- _Directions for this task_
Give an exact copy of the lines from the beginning of the listing below to the "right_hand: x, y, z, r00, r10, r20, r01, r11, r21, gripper" line, inclusive.
[Opening Data provided section]
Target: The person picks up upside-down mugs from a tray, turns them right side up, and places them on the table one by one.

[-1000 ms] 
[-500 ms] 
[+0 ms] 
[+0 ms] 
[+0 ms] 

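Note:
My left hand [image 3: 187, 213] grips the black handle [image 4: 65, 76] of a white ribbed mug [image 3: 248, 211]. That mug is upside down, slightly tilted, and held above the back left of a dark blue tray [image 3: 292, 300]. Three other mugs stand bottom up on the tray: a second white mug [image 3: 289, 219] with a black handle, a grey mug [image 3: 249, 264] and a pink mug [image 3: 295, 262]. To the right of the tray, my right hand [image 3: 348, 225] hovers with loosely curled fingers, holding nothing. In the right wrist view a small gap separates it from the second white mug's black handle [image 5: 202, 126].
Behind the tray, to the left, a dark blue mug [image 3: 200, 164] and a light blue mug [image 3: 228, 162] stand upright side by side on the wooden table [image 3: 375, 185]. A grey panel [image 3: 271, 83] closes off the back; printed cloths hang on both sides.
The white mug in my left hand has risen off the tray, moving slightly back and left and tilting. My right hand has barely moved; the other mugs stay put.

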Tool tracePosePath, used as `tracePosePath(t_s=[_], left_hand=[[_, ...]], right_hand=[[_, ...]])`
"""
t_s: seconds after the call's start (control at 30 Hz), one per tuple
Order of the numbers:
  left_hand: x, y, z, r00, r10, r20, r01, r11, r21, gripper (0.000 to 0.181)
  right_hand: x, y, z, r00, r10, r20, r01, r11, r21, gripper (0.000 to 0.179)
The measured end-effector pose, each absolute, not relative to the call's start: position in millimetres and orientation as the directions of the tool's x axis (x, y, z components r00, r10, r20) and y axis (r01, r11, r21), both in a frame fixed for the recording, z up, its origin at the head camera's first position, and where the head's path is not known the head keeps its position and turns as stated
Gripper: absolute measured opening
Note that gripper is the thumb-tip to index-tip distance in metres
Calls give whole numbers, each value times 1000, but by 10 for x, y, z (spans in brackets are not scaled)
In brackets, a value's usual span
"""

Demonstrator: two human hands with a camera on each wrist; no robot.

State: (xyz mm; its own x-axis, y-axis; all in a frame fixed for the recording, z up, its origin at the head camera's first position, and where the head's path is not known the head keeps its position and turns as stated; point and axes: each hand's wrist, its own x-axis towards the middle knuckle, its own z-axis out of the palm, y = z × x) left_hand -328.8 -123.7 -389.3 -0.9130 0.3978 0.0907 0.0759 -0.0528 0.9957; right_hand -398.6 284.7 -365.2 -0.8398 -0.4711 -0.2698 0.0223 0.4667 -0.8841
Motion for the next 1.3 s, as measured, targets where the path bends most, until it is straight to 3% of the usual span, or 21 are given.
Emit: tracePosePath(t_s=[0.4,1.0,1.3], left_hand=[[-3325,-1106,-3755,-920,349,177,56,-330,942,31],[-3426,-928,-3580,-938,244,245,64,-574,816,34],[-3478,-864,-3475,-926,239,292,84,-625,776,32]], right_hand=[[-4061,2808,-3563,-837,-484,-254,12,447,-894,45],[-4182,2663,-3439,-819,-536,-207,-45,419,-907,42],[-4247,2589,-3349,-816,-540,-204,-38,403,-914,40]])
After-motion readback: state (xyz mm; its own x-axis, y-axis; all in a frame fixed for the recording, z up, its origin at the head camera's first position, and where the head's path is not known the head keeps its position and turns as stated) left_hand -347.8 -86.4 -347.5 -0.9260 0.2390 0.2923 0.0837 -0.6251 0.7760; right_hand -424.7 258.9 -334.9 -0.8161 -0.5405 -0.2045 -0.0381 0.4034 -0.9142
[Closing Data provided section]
- _Task result_
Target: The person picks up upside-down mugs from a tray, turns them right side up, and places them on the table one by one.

[-1000 ms] 
[-500 ms] 
[+0 ms] 
[+0 ms] 
[+0 ms] 

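Note:
My left hand [image 3: 187, 213] grips the black handle [image 4: 65, 76] of a white ribbed mug [image 3: 248, 211]. That mug is upside down, slightly tilted, and held above the back left of a dark blue tray [image 3: 292, 300]. Three other mugs stand bottom up on the tray: a second white mug [image 3: 289, 219] with a black handle, a grey mug [image 3: 249, 264] and a pink mug [image 3: 295, 262]. To the right of the tray, my right hand [image 3: 348, 225] hovers with loosely curled fingers, holding nothing. In the right wrist view a small gap separates it from the second white mug's black handle [image 5: 202, 126].
Behind the tray, to the left, a dark blue mug [image 3: 200, 164] and a light blue mug [image 3: 228, 162] stand upright side by side on the wooden table [image 3: 375, 185]. A grey panel [image 3: 271, 83] closes off the back; printed cloths hang on both sides.
The white mug in my left hand has risen off the tray, moving slightly back and left and tilting. My right hand has barely moved; the other mugs stay put.
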
Tool tracePosePath, used as `tracePosePath(t_s=[_], left_hand=[[_, ...]], right_hand=[[_, ...]])`
"""
t_s: seconds after the call's start (control at 30 Hz), one per tuple
Order of the numbers:
  left_hand: x, y, z, r00, r10, r20, r01, r11, r21, gripper (0.000 to 0.181)
  right_hand: x, y, z, r00, r10, r20, r01, r11, r21, gripper (0.000 to 0.179)

That concludes the exercise.